(WHAT YOU WILL DO): Exclude the pictures from your copy, and reproduce each entry below verbatim.

Data extracted from a collection
■ ■ ■ ■ ■

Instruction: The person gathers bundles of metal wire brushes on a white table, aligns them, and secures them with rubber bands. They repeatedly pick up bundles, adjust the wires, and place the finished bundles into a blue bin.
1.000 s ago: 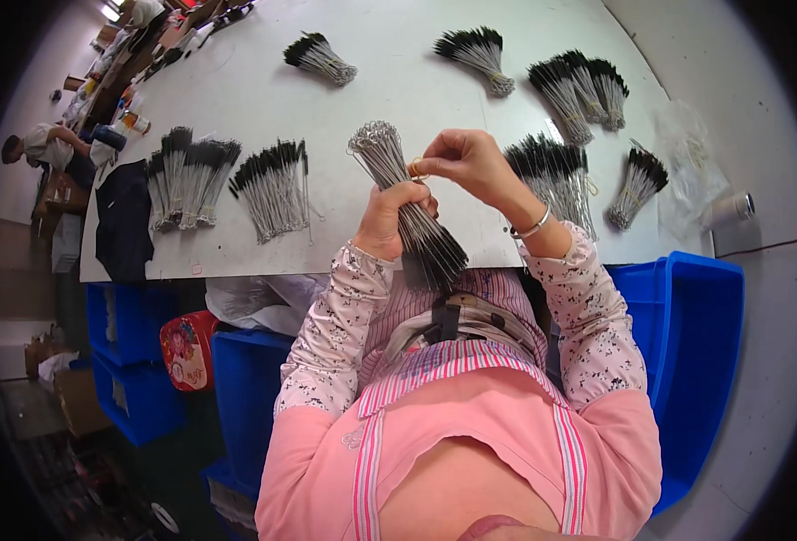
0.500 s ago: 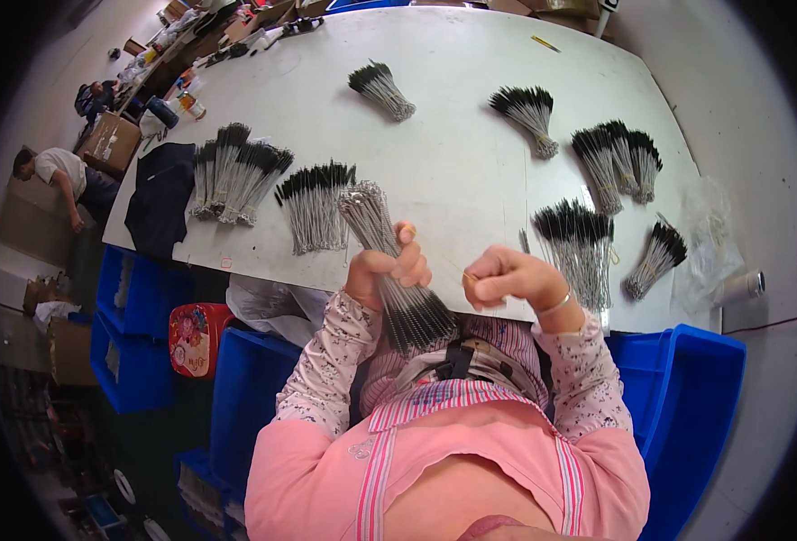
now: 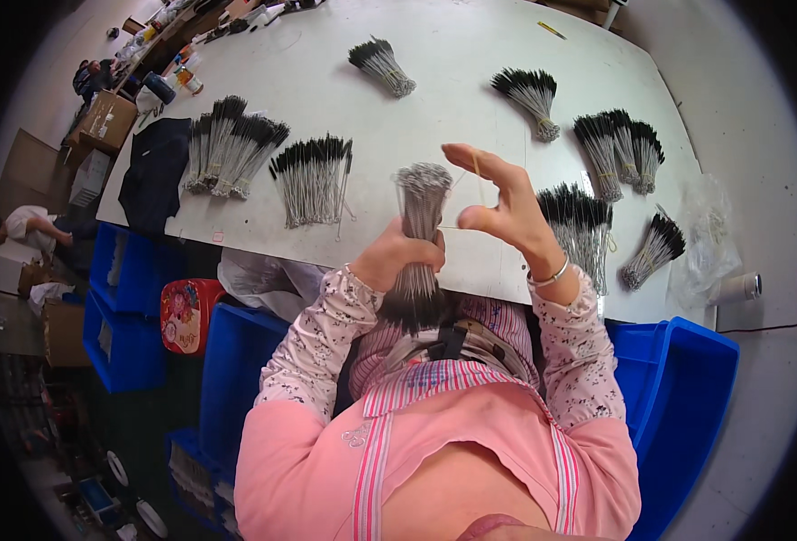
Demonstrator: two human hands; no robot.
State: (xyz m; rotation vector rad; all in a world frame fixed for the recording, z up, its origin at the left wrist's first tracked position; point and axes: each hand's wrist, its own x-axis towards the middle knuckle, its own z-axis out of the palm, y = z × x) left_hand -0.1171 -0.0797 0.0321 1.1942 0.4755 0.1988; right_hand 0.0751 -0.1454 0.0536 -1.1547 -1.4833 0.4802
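Observation:
My left hand (image 3: 403,255) is closed round the middle of a bundle of thin wire brushes (image 3: 423,203). Its twisted wire ends point up and its black bristle ends hang down over my lap. To the right of the bundle's top, my right hand (image 3: 513,206) has thumb and fingers spread wide. A thin yellowish rubber band (image 3: 477,165) is looped over those fingers. Whether the band also reaches the bundle, I cannot tell. Left of the bundle, a row of loose brushes (image 3: 313,180) lies on the white table (image 3: 435,99).
More brush bundles (image 3: 236,149) lie at left, with others (image 3: 618,153) at right. Near my right forearm is a large brush pile (image 3: 575,225). A dark cloth (image 3: 153,176) covers the left corner. Blue bins (image 3: 687,406) flank me. A yellow pen-like tool (image 3: 552,30) lies far back.
The bundle has moved right and turned more upright in my left hand. My right hand has risen from a pinch to spread fingers, with the band stretched over them.

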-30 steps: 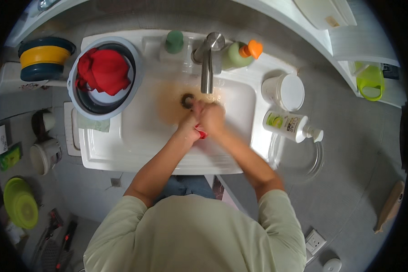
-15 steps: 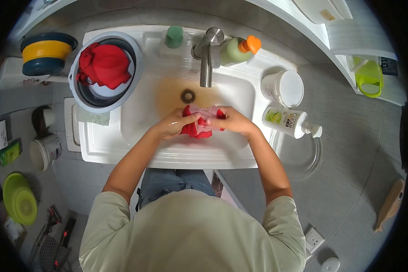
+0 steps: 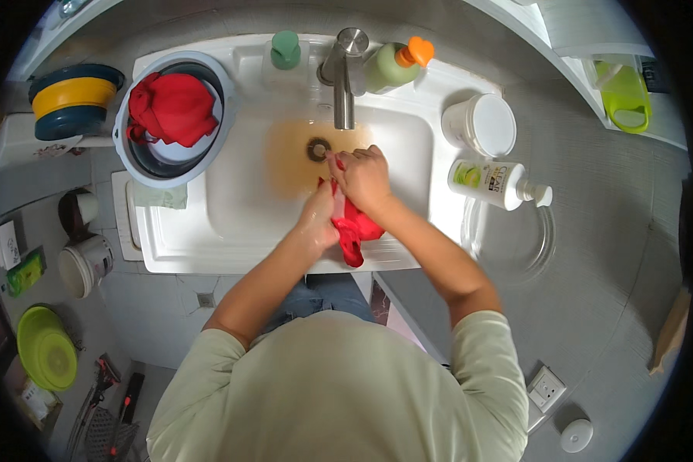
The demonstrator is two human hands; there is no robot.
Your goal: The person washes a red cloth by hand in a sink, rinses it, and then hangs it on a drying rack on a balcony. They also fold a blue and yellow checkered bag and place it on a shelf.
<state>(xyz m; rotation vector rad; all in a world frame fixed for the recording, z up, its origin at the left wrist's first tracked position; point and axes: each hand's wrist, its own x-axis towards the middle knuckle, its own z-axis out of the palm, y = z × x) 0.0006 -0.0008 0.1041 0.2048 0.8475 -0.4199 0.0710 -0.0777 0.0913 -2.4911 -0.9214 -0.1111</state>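
Observation:
Over the front of the white sink, both hands are closed on a wet red cloth, with a paler pinkish patch showing between them. My left hand grips its near left side. Set farther forward, my right hand holds the upper part with bent fingers. The cloth's loose end hangs down toward the sink's front rim. A metal faucet stands beyond the hands, and the drain lies in brownish water. What kind of garment or cloth it is, I cannot tell.
At the left, a grey-blue basin holds another red cloth. A green pump bottle stands behind the faucet. On the right are a white lidded tub, a white pump bottle lying down, and a clear round dish.
My hands have come closer together, the right moving forward above the left. The red cloth is now bunched lengthwise, its end hanging nearer the front rim. The view has shifted slightly.

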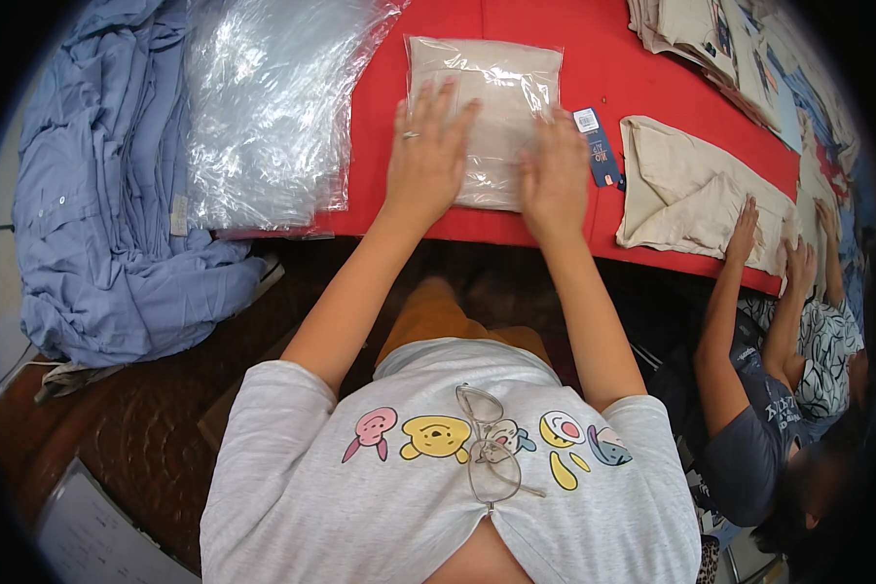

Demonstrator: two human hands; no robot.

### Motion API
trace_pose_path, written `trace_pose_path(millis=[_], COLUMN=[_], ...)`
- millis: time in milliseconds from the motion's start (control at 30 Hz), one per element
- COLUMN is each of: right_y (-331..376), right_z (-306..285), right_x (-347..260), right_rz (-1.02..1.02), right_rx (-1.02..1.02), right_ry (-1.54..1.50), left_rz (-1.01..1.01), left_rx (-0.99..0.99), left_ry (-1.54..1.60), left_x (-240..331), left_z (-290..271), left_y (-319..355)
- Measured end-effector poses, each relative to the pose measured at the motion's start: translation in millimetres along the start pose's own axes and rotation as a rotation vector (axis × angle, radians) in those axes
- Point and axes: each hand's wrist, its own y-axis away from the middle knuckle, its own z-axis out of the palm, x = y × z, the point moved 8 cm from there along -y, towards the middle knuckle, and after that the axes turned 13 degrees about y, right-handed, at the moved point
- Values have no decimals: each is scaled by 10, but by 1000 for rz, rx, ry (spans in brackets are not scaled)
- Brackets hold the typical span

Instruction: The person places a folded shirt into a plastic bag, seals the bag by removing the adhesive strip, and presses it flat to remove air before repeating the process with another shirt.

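A folded beige garment in a clear plastic bag (501, 107) lies flat on the red-covered table (380, 185) in front of me. My left hand (433, 146) rests on the bag's left side, fingers stretched out and a ring on one of them. On its right side lies my right hand (557, 180), fingers extended and slightly blurred. Both palms face down, and neither hand grasps anything. Just right of my right hand is a blue hang tag (599, 151) with a white label.
A pile of clear plastic bags (263, 117) lies to the left, beside a heap of blue shirts (107, 195). To the right, a co-worker's hands (749, 238) touch beige trousers (696, 190). Stacked beige garments (715, 49) fill the far right, where another person works.
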Motion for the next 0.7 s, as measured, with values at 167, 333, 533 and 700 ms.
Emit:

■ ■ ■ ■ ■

(EXERCISE OUTPUT):
Instruction: The person gathers bundles of metal wire brushes on a white table, aligns them, and secures them with rubber bands. They repeatedly pick up bundles, adjust the wires, and place the finished bundles into a blue bin.
1.000 s ago: 
0.500 s ago: 
now: 
Demonstrator: two human hands; no robot.
State: (xyz m; rotation vector rad; all in a world frame fixed for the recording, z up, its origin at the left wrist's first tracked position; point and axes: each hand's wrist, its own x-axis towards the middle knuckle, its own z-axis out of the palm, y = z × x) left_hand -0.1171 -0.0797 0.0321 1.1942 0.4755 0.1988; right_hand 0.0751 -0.1454 0.0536 -1.1547 -1.4833 0.4802
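Observation:
My left hand (image 3: 403,255) is closed round the middle of a bundle of thin wire brushes (image 3: 423,203). Its twisted wire ends point up and its black bristle ends hang down over my lap. To the right of the bundle's top, my right hand (image 3: 513,206) has thumb and fingers spread wide. A thin yellowish rubber band (image 3: 477,165) is looped over those fingers. Whether the band also reaches the bundle, I cannot tell. Left of the bundle, a row of loose brushes (image 3: 313,180) lies on the white table (image 3: 435,99).
More brush bundles (image 3: 236,149) lie at left, with others (image 3: 618,153) at right. Near my right forearm is a large brush pile (image 3: 575,225). A dark cloth (image 3: 153,176) covers the left corner. Blue bins (image 3: 687,406) flank me. A yellow pen-like tool (image 3: 552,30) lies far back.
The bundle has moved right and turned more upright in my left hand. My right hand has risen from a pinch to spread fingers, with the band stretched over them.
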
-30 steps: 
-15 steps: 
+0 steps: 
The demonstrator is two human hands; there is no robot.
Your goal: The person washes a red cloth by hand in a sink, rinses it, and then hangs it on a drying rack on a balcony. They also fold a blue and yellow checkered bag and place it on a shelf.
<state>(xyz m; rotation vector rad; all in a world frame fixed for the recording, z up, its origin at the left wrist's first tracked position; point and axes: each hand's wrist, its own x-axis towards the middle knuckle, its own z-axis out of the palm, y = z × x) 0.0006 -0.0008 0.1041 0.2048 0.8475 -0.4199 0.0710 -0.0777 0.0913 -2.4911 -0.9214 -0.1111</state>
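Observation:
Over the front of the white sink, both hands are closed on a wet red cloth, with a paler pinkish patch showing between them. My left hand grips its near left side. Set farther forward, my right hand holds the upper part with bent fingers. The cloth's loose end hangs down toward the sink's front rim. A metal faucet stands beyond the hands, and the drain lies in brownish water. What kind of garment or cloth it is, I cannot tell.
At the left, a grey-blue basin holds another red cloth. A green pump bottle stands behind the faucet. On the right are a white lidded tub, a white pump bottle lying down, and a clear round dish.
My hands have come closer together, the right moving forward above the left. The red cloth is now bunched lengthwise, its end hanging nearer the front rim. The view has shifted slightly.
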

Demonstrator: two human hands; no robot.

### Motion API
trace_pose_path, written `trace_pose_path(millis=[_], COLUMN=[_], ...)`
- millis: time in milliseconds from the motion's start (control at 30 Hz), one per element
- COLUMN is each of: right_y (-331..376), right_z (-306..285), right_x (-347..260), right_rz (-1.02..1.02), right_rx (-1.02..1.02), right_ry (-1.54..1.50), left_rz (-1.01..1.01), left_rx (-0.99..0.99), left_ry (-1.54..1.60), left_x (-240..331), left_z (-290..271), left_y (-319..355)
- Measured end-effector poses, each relative to the pose measured at the motion's start: translation in millimetres along the start pose's own axes and rotation as a rotation vector (axis × angle, radians) in those axes
- Point and axes: each hand's wrist, its own y-axis away from the middle knuckle, its own z-axis out of the palm, x = y × z, the point moved 8 cm from there along -y, towards the middle knuckle, and after that the axes turned 13 degrees about y, right-handed, at the moved point
- Values have no decimals: each is scaled by 10, but by 1000 for rz, rx, ry (spans in brackets are not scaled)
- Brackets hold the typical span

Instruction: The person places a folded shirt into a plastic bag, seals the bag by removing the adhesive strip, and presses it flat to remove air before repeating the process with another shirt.

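A folded beige garment in a clear plastic bag (501, 107) lies flat on the red-covered table (380, 185) in front of me. My left hand (433, 146) rests on the bag's left side, fingers stretched out and a ring on one of them. On its right side lies my right hand (557, 180), fingers extended and slightly blurred. Both palms face down, and neither hand grasps anything. Just right of my right hand is a blue hang tag (599, 151) with a white label.
A pile of clear plastic bags (263, 117) lies to the left, beside a heap of blue shirts (107, 195). To the right, a co-worker's hands (749, 238) touch beige trousers (696, 190). Stacked beige garments (715, 49) fill the far right, where another person works.
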Motion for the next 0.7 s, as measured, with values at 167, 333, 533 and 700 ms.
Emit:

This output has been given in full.